= Exercise =
Set the whole listing down again, word for word, with no pictures.

= Dataset section =
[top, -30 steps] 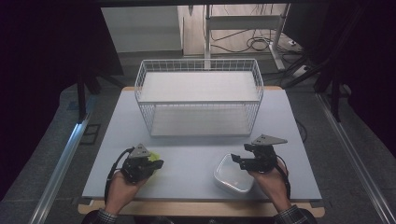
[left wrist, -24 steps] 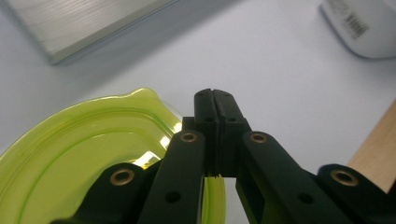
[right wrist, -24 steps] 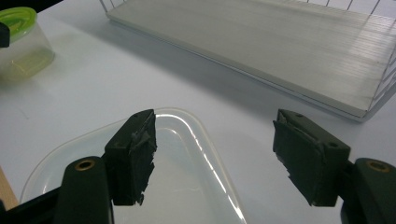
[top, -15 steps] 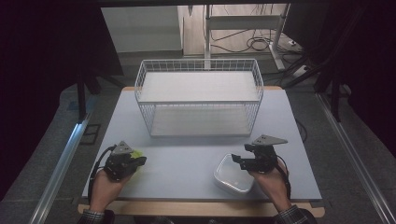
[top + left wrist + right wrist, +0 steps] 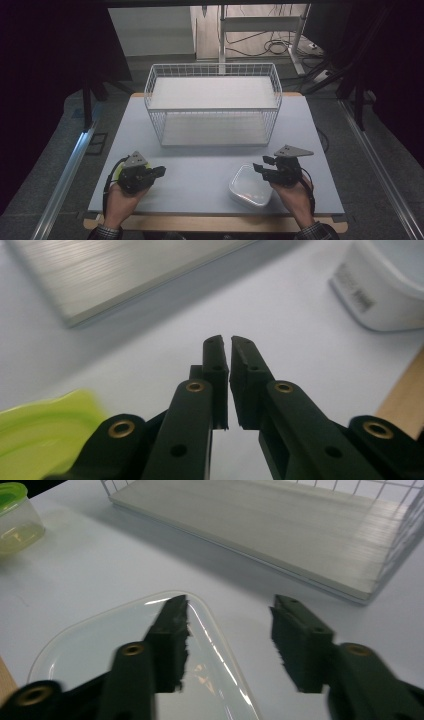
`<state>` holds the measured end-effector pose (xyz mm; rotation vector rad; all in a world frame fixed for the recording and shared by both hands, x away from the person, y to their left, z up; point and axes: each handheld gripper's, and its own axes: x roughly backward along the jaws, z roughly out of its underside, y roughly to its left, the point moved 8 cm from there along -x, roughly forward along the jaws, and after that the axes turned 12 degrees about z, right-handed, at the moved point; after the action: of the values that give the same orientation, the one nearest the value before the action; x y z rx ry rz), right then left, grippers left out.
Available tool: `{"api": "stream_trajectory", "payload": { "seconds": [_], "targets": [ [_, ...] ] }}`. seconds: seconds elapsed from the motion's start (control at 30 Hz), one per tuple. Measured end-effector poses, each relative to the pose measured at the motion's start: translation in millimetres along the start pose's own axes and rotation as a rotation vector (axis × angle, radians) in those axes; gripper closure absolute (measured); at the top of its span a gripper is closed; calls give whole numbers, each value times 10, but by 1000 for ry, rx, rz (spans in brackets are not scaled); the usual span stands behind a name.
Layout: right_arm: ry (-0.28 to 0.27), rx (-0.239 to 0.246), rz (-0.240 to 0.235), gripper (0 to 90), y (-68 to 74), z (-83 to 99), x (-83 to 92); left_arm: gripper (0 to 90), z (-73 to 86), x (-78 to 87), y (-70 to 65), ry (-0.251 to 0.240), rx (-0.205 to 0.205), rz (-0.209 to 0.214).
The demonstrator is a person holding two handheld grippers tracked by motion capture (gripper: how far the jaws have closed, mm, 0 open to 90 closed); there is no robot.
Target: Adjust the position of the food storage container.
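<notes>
**Two grippers work the near edge of the table, one beside a green-lidded tub, one over a white container**

A person seated at the near side of a pale table (image 5: 210, 165) holds a black two-jaw gripper in each hand. The left gripper (image 5: 156, 172), at the near left, has its jaws drawn almost together, only a thin slit showing between the pads in its own view, and nothing sits between them. A green-lidded tub (image 5: 45, 432) lies just beside that gripper, on its left. It appears blurred at the lower left of the left gripper view and, farther off, as a small clear pot with a green lid in the right gripper view.

At the near right, the right gripper (image 5: 261, 170) hovers over the right-hand edge of a white container (image 5: 247, 185) with rounded corners. Its jaws have just been closing, yet they stand apart, one above the container's glossy top and the other past its rim, and the pads press on nothing.

Farther back, in the middle of the table, stands a white wire basket (image 5: 212, 107) with a pale board as its floor.
</notes>
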<state>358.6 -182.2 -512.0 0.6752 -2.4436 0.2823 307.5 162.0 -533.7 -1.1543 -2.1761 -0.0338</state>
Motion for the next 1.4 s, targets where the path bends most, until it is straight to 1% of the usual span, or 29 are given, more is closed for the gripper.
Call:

= Written solution =
[top, -30 steps] 
[left wrist, -24 steps] 
[right wrist, -24 steps] 
[top, -15 steps] 
[top + left wrist + right wrist, +0 steps] 
`<state>` holds the measured end-effector pose (xyz mm; rotation vector rad; all in a world frame fixed for the recording and shared by both hands, x away from the person, y to their left, z up; point and axes: each handheld gripper's, and its own axes: x roughly backward along the jaws, z roughly out of its underside, y roughly to its left, the point moved 8 cm from there along -x, roughly forward along the jaws, and after that the axes turned 12 degrees about z, right-handed, at the moved point; after the action: of the values that give the same orientation, the one nearest the value before the action; x y z rx ry rz), right then left, grippers left out.
Available tool: `{"api": "stream_trajectory", "payload": { "seconds": [_], "targets": [ [_, ...] ] }}`. seconds: seconds elapsed from the motion's start (control at 30 Hz), one per tuple. Measured end-effector poses, each relative to the pose measured at the motion's start: translation in millimetres along the start pose's own axes and rotation as a rotation vector (axis × angle, radians) in those axes; gripper closure absolute (measured); at the top of its span a gripper is closed; calls give whole numbers, each value times 10, but by 1000 for ry, rx, rz (spans in brackets are not scaled); the usual span stands behind a name.
Layout: right_arm: ry (-0.28 to 0.27), rx (-0.239 to 0.246), rz (-0.240 to 0.235), gripper (0 to 90), y (-68 to 74), z (-83 to 99), x (-83 to 92); left_arm: gripper (0 to 90), z (-73 to 86), x (-78 to 87), y (-70 to 65), ry (-0.251 to 0.240), rx (-0.205 to 0.205), rz (-0.209 to 0.214).
The demonstrator is a person holding two handheld grippers tracked by motion capture (gripper: how far the jaws have closed, mm, 0 open to 90 closed); there is no robot.
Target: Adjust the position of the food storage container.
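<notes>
**Two grippers work the near edge of the table, one beside a green-lidded tub, one over a white container**

A person seated at the near side of a pale table (image 5: 210, 165) holds a black two-jaw gripper in each hand. The left gripper (image 5: 156, 172), at the near left, has its jaws drawn almost together, only a thin slit showing between the pads in its own view, and nothing sits between them. A green-lidded tub (image 5: 45, 432) lies just beside that gripper, on its left. It appears blurred at the lower left of the left gripper view and, farther off, as a small clear pot with a green lid in the right gripper view.

At the near right, the right gripper (image 5: 261, 170) hovers over the right-hand edge of a white container (image 5: 247, 185) with rounded corners. Its jaws have just been closing, yet they stand apart, one above the container's glossy top and the other past its rim, and the pads press on nothing.

Farther back, in the middle of the table, stands a white wire basket (image 5: 212, 107) with a pale board as its floor.
</notes>
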<state>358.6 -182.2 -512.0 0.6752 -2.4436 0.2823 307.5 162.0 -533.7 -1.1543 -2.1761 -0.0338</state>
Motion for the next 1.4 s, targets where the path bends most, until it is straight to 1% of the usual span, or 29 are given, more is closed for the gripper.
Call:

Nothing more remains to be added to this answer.